- Task instructions -
Look at each line of the records and count those with "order" in them. Please answer with the count alone.

- Source data -
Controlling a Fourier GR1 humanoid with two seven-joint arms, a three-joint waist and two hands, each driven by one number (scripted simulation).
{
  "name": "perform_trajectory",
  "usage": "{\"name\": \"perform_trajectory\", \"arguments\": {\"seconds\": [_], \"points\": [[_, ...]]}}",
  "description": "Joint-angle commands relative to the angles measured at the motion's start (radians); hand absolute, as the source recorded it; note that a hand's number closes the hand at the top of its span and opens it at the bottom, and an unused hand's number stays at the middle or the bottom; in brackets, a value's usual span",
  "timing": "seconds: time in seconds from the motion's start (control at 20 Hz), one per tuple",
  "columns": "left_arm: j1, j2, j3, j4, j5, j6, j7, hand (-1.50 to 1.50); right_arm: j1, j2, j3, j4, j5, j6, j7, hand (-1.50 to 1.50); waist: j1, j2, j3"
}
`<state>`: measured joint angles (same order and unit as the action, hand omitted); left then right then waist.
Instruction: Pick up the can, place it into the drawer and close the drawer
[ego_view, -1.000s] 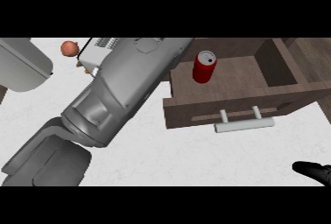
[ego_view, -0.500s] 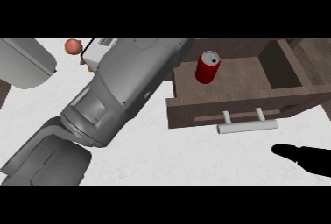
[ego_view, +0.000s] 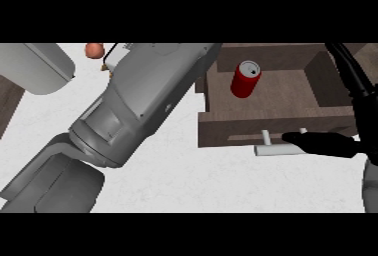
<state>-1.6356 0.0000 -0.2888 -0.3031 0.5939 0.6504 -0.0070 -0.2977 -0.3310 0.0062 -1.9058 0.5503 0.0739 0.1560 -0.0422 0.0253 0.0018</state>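
The red can (ego_view: 245, 79) lies tilted inside the open brown drawer (ego_view: 295, 95), in its left half, its silver top pointing toward the upper right and its body resting on the drawer's floor, apart from the side walls. The drawer's front panel (ego_view: 244, 129) faces the lower edge of the view and carries a pale bar handle (ego_view: 277, 148) on 2 short posts. The right hand (ego_view: 325, 143) comes in from the right edge at the height of that handle, black and stretched out flat toward the left, its fingers straight and close together; the fingertips (ego_view: 293, 137) lie at the handle's right end, over the front panel, and whether they touch the bar or only cover it cannot be told. It has hold of nothing. A black strut of the right arm (ego_view: 356, 80) runs down along the drawer's right wall. The left forearm (ego_view: 144, 100) is a thick grey shape slanting from the lower left up toward the top centre across the white counter (ego_view: 184, 180); its hand is hidden beyond the upper end, so its fingers cannot be told
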Motion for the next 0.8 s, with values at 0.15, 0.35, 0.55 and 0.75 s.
{"name": "perform_trajectory", "arguments": {"seconds": [0.15, 0.35, 0.55, 0.75], "points": [[-0.043, 0.0, -0.002, 0.029, -0.021, -0.022, 0.042, -1.5, -0.063, 0.031, 0.133, 0.252, 0.252, -0.112, -0.066, -1.5, 0.04, -0.011, -0.001], [-0.02, 0.006, 0.025, 0.017, -0.011, -0.052, 0.003, -1.5, -0.14, 0.041, 0.129, 0.467, 0.322, -0.19, -0.129, -1.5, 0.045, -0.007, 0.0], [0.031, 0.052, 0.028, 0.001, -0.025, -0.081, -0.001, -1.5, -0.256, 0.087, 0.12, 0.647, 0.354, -0.256, -0.162, -1.5, 0.062, -0.012, -0.001], [0.032, 0.064, 0.038, -0.022, -0.028, -0.053, 0.043, -1.5, -0.31, 0.143, 0.117, 0.85, 0.426, -0.407, -0.208, -1.5, 0.073, -0.014, -0.001]]}}
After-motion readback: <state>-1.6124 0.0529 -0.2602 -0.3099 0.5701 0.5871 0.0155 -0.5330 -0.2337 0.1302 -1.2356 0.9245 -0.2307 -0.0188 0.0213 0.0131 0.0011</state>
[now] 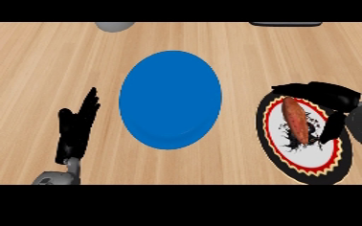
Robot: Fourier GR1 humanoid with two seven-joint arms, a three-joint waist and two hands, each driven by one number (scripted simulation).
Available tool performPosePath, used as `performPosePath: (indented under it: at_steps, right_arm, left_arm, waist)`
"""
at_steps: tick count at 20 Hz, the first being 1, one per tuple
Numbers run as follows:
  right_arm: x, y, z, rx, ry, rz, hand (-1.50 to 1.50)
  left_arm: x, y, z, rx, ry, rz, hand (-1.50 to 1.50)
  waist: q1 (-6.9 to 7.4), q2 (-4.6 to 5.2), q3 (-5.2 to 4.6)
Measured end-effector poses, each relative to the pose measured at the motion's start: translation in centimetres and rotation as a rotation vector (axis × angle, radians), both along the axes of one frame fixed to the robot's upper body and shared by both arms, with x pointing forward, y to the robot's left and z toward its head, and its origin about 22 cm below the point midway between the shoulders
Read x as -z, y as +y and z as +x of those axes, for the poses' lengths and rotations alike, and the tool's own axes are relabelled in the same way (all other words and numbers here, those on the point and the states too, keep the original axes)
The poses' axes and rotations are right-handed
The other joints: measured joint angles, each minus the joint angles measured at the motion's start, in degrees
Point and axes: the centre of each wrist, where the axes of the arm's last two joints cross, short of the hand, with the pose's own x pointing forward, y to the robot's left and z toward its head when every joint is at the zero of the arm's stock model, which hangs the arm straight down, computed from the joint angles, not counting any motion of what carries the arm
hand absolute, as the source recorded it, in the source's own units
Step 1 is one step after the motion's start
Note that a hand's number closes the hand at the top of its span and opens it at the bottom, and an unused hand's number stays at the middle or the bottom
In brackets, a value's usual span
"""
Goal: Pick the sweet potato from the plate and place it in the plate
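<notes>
Wooden counter (pixel 56 62), seen from above; blue plate (pixel 170 99) at centre, nothing on it. At right edge a patterned plate (pixel 272 146), black rim with red and yellow zigzag ring, holds the sweet potato (pixel 295 120); right hand (pixel 331 106) sits over it, fingers curved down either side of the potato. Left hand (pixel 76 127) rests at lower left, fingers straight, pointing up, well apart from blue plate.
</notes>
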Motion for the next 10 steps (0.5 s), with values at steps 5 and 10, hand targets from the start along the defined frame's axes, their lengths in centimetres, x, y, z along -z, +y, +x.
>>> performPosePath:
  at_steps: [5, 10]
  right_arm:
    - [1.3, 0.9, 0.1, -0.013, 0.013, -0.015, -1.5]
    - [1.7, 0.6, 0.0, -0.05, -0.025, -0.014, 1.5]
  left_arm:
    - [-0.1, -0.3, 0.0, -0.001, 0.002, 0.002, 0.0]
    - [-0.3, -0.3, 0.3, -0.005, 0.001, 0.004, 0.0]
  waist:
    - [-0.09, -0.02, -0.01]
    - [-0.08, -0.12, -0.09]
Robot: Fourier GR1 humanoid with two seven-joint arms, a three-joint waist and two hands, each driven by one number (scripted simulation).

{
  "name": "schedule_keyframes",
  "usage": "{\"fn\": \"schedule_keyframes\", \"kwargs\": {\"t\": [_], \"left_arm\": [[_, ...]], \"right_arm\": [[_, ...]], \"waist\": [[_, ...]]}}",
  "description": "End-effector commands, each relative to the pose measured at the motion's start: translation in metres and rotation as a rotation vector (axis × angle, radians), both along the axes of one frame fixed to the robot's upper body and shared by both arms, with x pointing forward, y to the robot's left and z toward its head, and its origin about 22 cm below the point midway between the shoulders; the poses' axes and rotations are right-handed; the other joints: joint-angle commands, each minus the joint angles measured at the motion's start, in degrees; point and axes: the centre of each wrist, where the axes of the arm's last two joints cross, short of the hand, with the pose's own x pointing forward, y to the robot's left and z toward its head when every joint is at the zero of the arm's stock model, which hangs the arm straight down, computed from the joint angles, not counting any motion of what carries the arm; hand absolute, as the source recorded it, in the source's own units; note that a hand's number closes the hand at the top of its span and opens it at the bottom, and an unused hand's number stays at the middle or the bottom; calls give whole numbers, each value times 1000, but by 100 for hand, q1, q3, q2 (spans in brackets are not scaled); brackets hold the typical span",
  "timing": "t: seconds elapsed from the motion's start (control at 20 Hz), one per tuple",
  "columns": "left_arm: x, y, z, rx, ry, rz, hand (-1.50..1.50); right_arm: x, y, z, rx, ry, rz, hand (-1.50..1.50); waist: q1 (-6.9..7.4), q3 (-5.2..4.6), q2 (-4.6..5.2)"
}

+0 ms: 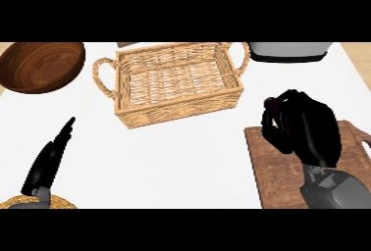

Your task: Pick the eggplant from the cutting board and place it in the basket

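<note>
A dark purple eggplant (284, 117) shows between the curled black fingers of my right hand (319, 135), which is shut on it and hides most of it. Hand and eggplant are over the far end of the brown wooden cutting board (279, 171) at the right. I cannot tell whether the eggplant still touches the board. The woven wicker basket (181, 110), with a handle at each end, stands hollow side up at the middle back, to the left of the hand. My left hand (47, 162) rests at the lower left, fingers straight and open, holding nothing.
A dark wooden bowl (39, 66) sits at the back left. A white and grey appliance (290, 50) stands at the back right, just behind the basket's right handle. A round woven mat (64, 203) peeks in under my left wrist. White counter (174, 162) lies between board and left hand.
</note>
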Motion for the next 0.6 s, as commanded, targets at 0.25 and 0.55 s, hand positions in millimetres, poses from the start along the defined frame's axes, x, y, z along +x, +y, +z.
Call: {"fn": "schedule_keyframes", "kwargs": {"t": [0.25, 0.55], "left_arm": [[-9, -11, -12, -16, 12, -19, 0], [-2, -17, -6, -4, 9, -23, 0]], "right_arm": [[-40, -5, 136, 38, -159, 54, 150], [-49, 18, 175, 174, -95, 178, 150]], "waist": [[28, 6, 9], [68, 6, 13]]}}
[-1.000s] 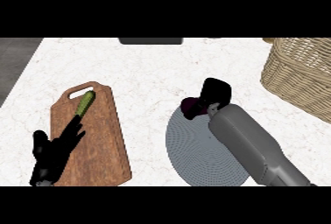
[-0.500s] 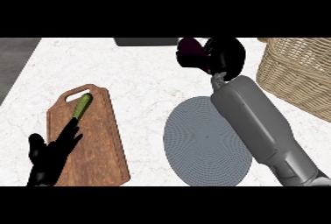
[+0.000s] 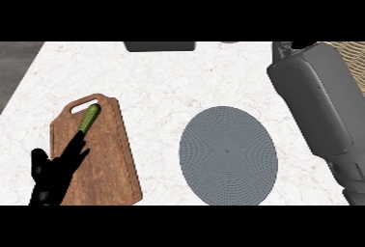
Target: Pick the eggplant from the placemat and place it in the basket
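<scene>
The grey oval placemat point(image 3: 228, 154) lies bare on the white counter. No eggplant shows in the head view. My right forearm point(image 3: 317, 101) stretches up along the right side, and only a dark sliver of the right hand point(image 3: 287, 47) shows at the top edge, next to a strip of the woven basket point(image 3: 354, 50) at the far right. What that hand holds is hidden. My left hand point(image 3: 55, 170) rests open at the lower left, fingers straight over the wooden cutting board point(image 3: 107, 159).
A green vegetable point(image 3: 89, 117) lies on the cutting board near its handle hole, just beyond my left fingertips. A dark object point(image 3: 160, 46) sits at the counter's back edge. The counter's left edge runs along a grey floor strip.
My right hand lifted the eggplant off the placemat and carried it up and to the right toward the basket; both have now passed out of view. The left hand stayed put.
</scene>
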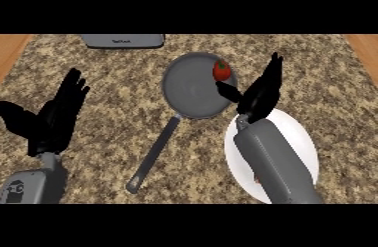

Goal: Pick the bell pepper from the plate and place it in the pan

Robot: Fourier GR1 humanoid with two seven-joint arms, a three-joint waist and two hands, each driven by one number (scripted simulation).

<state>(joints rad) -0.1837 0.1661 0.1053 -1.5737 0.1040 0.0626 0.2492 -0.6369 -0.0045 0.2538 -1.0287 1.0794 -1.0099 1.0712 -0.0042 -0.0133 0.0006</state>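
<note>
Granite counter [103,116]. Right hand [262,93] fingers spread, holding nothing, beside pan [193,91]; red pepper [221,70] in pan. Plate [303,136] near right. Left hand [59,116] open, resting left.

I am looking at a flat grey appliance [122,40] lying at the far edge of the speckled granite bench [111,116]; it is carrying a short pale line of lettering on its top, but the letters are showing too small for me to read. A small dark mark is showing on my left grey forearm [26,187], and I cannot make it out either. I am finding nothing else written anywhere.
</note>
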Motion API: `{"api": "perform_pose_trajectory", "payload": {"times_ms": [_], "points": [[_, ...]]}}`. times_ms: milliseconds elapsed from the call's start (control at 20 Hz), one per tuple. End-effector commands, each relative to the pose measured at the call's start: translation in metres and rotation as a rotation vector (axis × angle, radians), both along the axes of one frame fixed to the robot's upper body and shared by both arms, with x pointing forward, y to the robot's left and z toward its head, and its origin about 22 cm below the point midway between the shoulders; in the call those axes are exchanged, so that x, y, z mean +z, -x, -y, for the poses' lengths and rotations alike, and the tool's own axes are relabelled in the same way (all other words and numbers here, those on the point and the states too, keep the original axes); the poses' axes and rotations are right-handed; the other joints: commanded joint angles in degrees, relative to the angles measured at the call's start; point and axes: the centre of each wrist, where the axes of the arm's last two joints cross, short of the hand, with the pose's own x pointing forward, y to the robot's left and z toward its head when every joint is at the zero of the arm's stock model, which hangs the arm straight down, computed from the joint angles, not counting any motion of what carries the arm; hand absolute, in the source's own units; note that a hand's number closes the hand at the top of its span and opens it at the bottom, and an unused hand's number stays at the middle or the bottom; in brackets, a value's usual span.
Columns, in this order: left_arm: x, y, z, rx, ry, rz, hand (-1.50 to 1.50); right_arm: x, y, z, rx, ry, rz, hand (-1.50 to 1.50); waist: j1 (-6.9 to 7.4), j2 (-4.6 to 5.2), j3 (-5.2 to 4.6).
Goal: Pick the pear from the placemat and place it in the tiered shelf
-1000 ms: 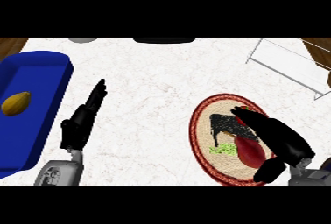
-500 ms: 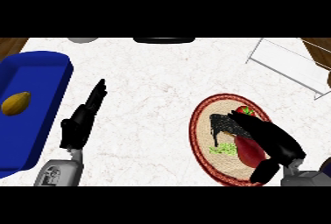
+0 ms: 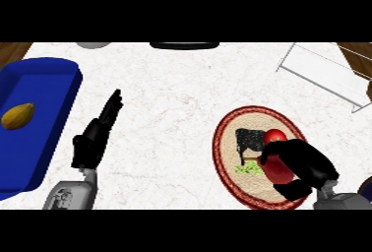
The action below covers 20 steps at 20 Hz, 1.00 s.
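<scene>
Out beyond the straight-fingered, empty left hand point(image 3: 94, 138) lies a blue tray point(image 3: 54, 93) holding a yellowish fruit point(image 3: 18, 115), while the right hand point(image 3: 301, 165) curls around the red pear point(image 3: 276, 152) on the round placemat point(image 3: 232, 147), the white wire shelf point(image 3: 323, 74) well above it.

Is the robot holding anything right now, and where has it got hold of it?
The right hand curls over the red pear on the round placemat, gripping its lower side. The left hand holds nothing.
</scene>
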Motion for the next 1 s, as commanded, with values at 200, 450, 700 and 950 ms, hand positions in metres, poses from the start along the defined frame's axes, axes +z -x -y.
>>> {"api": "perform_pose_trajectory", "payload": {"times_ms": [200, 450, 700, 950], "points": [[0.002, -0.010, -0.016, -0.015, 0.009, 0.003, 0.00, 0.000, 0.006, 0.013, 0.047, -0.038, 0.065, 1.50, -0.19, 0.24, 0.21], [0.001, -0.008, -0.001, -0.019, 0.005, 0.002, 0.00, 0.003, -0.041, -0.027, -0.461, -0.074, 0.085, 1.50, 1.52, 0.69, 0.17], [0.007, -0.011, 0.015, -0.066, 0.008, 0.020, 0.00, 0.030, -0.068, -0.038, -0.920, -0.083, 0.173, 1.50, 3.40, 0.98, 0.14], [0.015, -0.021, 0.017, -0.096, 0.001, 0.030, 0.00, 0.091, -0.103, -0.075, -1.123, -0.338, 0.412, 1.50, 5.55, 1.20, 0.29]]}}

- Task solution -
2